(Data items)

===

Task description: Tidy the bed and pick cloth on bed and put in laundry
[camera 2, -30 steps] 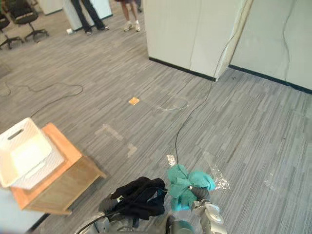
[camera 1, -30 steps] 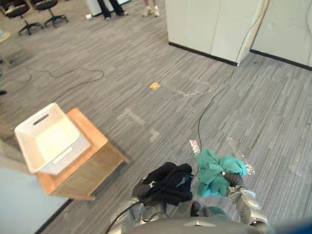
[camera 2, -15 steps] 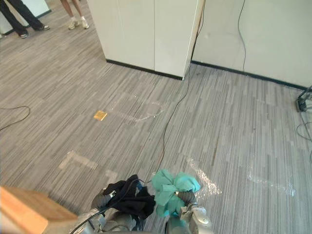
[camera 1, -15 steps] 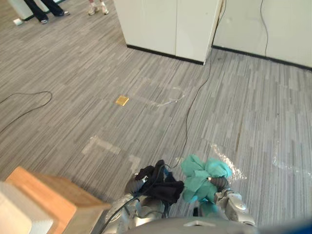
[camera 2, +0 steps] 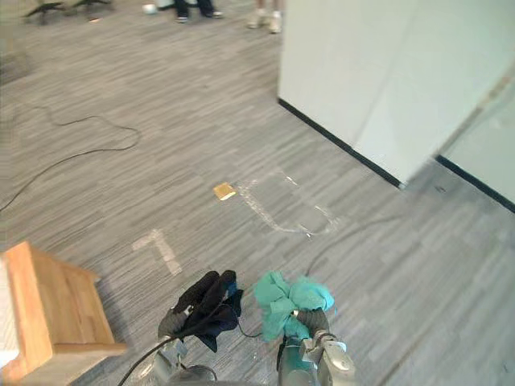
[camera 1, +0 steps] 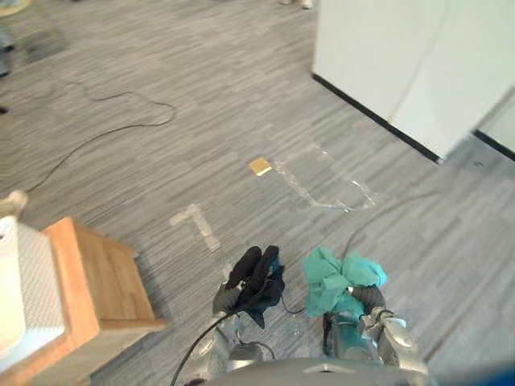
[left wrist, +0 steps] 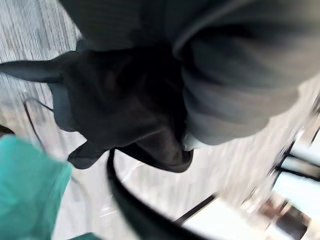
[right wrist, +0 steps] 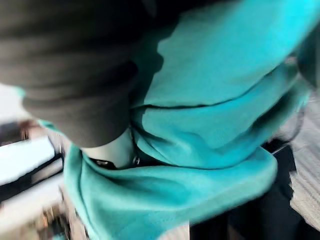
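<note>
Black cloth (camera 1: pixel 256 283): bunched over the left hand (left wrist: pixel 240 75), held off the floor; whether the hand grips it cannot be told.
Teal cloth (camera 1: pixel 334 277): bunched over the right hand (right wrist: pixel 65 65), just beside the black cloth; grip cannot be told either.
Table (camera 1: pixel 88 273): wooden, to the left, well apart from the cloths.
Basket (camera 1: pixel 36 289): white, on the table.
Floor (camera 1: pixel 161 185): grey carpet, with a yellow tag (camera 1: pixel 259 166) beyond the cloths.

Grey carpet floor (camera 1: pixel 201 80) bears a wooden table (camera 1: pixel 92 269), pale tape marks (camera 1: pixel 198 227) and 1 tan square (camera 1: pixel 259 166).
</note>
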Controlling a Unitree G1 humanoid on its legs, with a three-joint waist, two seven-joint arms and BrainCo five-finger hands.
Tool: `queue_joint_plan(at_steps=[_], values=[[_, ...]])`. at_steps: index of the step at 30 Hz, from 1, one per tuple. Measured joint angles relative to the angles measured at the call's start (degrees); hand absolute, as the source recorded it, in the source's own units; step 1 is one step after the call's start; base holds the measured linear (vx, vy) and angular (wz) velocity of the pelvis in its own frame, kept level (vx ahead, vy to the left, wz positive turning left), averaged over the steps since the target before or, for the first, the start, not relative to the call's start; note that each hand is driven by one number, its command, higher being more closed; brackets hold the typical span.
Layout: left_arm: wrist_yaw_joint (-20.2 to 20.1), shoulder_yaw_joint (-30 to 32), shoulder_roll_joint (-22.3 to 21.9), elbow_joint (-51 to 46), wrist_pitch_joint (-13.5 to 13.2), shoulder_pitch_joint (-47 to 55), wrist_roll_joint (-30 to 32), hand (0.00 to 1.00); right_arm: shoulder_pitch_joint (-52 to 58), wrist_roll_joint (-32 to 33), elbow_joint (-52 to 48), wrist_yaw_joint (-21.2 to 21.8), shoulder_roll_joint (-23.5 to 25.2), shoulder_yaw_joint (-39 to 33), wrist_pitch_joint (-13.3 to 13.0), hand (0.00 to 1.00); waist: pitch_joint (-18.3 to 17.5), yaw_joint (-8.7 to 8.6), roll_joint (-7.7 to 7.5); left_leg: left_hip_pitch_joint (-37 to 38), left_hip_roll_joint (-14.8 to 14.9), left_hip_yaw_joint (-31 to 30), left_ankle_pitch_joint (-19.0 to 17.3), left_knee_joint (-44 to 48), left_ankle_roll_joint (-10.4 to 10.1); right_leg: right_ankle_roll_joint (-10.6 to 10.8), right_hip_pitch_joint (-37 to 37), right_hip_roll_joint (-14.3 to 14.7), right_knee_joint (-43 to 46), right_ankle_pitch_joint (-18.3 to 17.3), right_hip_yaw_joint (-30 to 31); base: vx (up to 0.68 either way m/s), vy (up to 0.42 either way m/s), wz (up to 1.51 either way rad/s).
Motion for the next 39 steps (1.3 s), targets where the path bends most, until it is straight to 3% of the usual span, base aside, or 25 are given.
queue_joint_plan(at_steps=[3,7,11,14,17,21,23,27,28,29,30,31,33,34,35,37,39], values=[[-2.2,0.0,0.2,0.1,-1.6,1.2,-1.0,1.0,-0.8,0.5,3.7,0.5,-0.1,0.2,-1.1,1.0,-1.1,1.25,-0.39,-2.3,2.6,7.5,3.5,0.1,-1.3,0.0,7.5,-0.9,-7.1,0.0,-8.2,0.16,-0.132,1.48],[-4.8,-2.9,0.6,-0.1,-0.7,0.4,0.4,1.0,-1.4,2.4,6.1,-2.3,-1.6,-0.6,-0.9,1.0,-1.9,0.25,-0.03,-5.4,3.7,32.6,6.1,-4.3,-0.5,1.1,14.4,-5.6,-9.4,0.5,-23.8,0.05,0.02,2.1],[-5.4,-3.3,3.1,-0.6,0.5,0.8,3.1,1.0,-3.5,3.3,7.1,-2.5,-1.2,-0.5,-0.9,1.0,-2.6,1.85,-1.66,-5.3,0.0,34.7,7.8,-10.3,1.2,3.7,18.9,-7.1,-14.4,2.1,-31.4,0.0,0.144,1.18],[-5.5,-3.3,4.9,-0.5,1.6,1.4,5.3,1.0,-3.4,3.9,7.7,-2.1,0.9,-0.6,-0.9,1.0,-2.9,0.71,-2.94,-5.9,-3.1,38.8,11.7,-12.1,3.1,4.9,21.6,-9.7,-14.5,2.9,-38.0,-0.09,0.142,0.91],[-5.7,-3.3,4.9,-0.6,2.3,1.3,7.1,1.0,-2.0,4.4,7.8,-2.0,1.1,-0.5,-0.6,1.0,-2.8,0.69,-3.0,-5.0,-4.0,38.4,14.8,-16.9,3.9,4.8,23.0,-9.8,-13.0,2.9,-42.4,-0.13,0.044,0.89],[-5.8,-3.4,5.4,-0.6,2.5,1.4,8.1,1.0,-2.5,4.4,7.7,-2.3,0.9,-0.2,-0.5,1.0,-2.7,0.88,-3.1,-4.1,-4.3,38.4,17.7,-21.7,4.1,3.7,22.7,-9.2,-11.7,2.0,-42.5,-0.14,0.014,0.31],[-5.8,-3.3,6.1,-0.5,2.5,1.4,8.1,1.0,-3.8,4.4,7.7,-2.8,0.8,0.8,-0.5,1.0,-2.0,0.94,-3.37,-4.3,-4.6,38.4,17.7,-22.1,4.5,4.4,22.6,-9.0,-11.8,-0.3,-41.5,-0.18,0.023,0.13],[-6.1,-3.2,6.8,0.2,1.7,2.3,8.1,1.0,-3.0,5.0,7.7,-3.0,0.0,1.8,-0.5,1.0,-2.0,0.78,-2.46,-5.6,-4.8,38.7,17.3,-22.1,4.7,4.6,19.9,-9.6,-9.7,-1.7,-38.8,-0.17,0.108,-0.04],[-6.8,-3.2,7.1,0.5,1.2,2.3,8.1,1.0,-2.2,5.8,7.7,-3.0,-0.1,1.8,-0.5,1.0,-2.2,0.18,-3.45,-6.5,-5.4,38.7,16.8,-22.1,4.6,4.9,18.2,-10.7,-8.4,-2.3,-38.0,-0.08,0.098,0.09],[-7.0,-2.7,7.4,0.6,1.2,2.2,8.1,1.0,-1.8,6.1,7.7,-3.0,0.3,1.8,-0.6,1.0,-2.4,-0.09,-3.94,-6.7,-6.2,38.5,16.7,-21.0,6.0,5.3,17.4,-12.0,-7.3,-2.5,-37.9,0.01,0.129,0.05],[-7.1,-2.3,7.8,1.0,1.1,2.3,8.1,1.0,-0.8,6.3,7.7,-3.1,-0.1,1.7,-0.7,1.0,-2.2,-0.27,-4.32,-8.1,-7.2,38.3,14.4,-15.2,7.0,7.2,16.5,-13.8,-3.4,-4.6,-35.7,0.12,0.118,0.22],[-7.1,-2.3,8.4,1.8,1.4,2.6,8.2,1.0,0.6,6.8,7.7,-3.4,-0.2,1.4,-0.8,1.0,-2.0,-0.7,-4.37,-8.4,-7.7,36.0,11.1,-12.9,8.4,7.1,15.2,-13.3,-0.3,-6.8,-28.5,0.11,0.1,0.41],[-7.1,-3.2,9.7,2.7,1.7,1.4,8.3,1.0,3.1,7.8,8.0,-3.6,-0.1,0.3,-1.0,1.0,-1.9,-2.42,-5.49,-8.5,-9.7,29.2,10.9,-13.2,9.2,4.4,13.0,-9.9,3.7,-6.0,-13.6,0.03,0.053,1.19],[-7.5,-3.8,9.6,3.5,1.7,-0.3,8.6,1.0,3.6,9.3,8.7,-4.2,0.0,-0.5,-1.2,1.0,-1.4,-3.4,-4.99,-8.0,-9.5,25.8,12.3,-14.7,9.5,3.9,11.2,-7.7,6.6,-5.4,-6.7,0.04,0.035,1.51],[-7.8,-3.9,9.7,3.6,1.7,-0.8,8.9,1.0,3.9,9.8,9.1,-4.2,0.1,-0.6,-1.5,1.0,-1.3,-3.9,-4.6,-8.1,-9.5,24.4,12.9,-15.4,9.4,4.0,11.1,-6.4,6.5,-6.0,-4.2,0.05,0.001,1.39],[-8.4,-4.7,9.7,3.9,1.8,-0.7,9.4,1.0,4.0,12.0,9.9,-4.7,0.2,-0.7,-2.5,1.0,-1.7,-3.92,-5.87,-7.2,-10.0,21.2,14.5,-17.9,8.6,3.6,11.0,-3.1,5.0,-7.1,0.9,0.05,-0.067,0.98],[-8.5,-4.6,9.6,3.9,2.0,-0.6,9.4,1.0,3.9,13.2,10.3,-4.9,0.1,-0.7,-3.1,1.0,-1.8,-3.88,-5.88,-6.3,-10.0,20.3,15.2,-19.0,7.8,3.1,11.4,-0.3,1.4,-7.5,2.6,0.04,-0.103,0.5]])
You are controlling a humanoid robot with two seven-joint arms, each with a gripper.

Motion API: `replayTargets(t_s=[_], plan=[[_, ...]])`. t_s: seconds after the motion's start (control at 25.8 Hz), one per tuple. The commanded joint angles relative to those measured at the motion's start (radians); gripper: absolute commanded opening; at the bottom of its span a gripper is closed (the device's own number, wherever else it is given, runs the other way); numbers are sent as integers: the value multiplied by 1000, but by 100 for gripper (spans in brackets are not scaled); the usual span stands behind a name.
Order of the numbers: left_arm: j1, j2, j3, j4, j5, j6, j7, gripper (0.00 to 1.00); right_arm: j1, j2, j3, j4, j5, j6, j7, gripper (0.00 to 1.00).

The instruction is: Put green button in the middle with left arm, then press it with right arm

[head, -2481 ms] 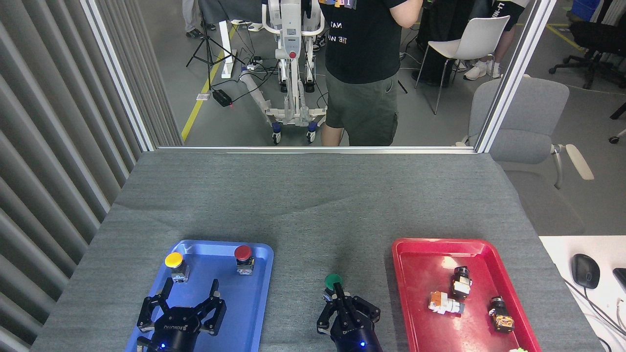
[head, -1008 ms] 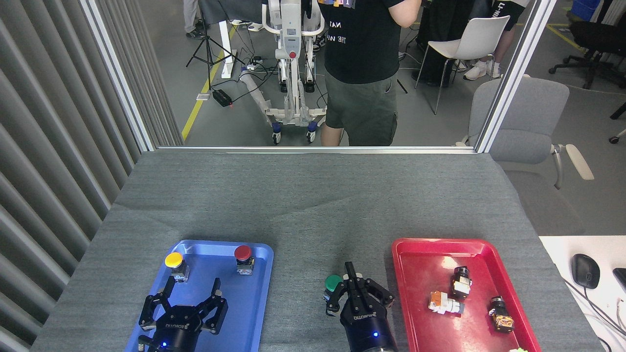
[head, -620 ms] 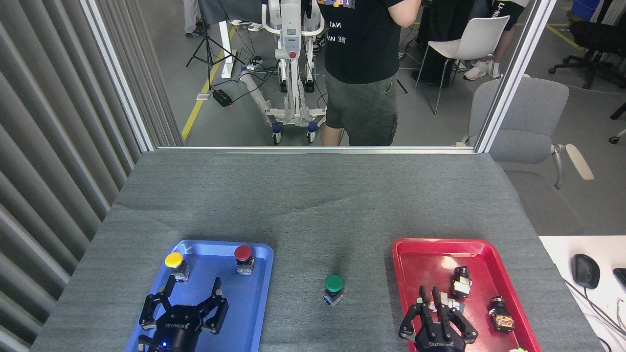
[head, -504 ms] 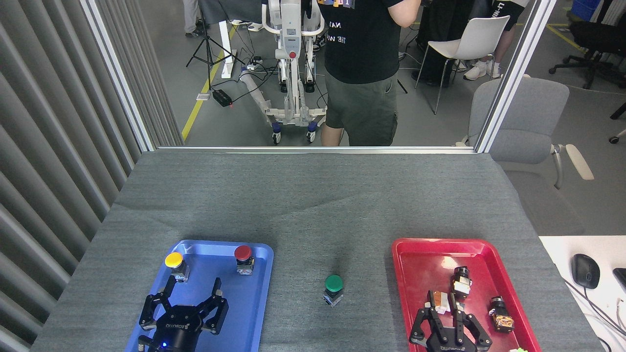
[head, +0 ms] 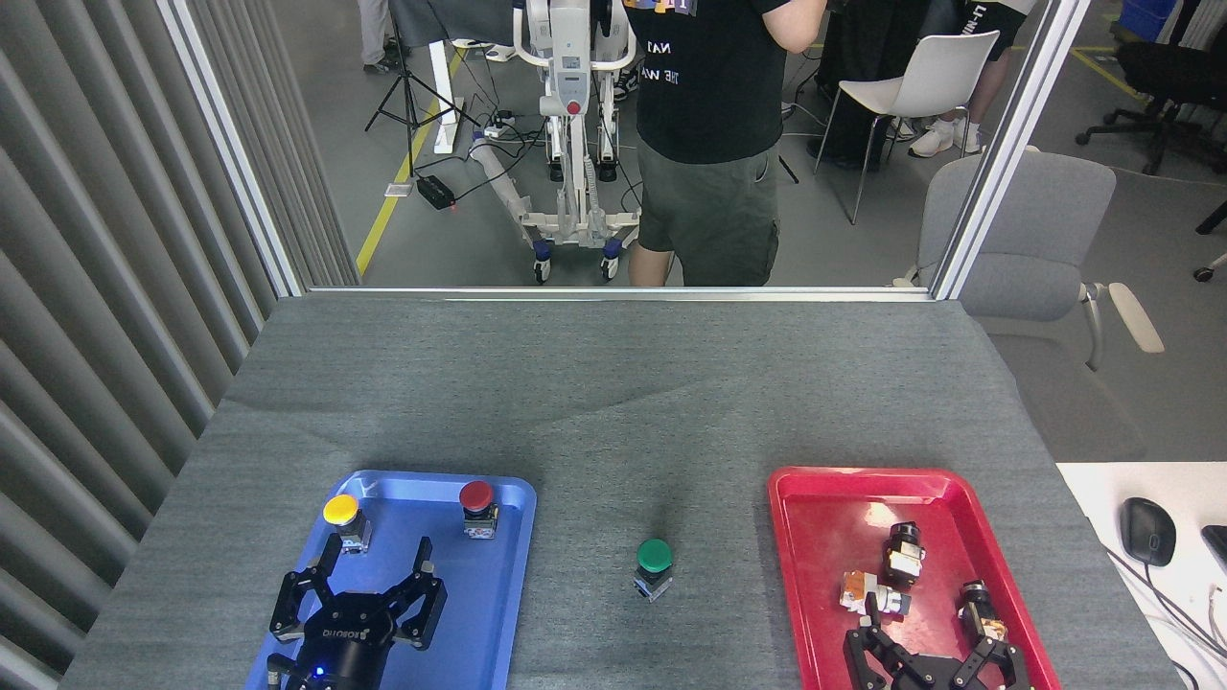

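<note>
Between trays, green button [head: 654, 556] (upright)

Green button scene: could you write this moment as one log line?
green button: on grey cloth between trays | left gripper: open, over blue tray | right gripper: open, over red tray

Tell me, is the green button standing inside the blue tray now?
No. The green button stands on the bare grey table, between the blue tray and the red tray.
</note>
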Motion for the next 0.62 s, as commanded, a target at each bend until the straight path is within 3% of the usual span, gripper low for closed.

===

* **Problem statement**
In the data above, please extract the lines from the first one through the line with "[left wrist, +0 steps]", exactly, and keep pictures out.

* **Solution for this exercise**
Task description: Tidy the bed and pick cloth on bed and put in laundry
[camera 2, -30 steps] 
[camera 1, -30 steps] 
[camera 2, -15 steps] 
[camera 1, -15 steps] 
[camera 2, +0 steps] 
[camera 1, +0 steps] 
[left wrist, +0 steps] 

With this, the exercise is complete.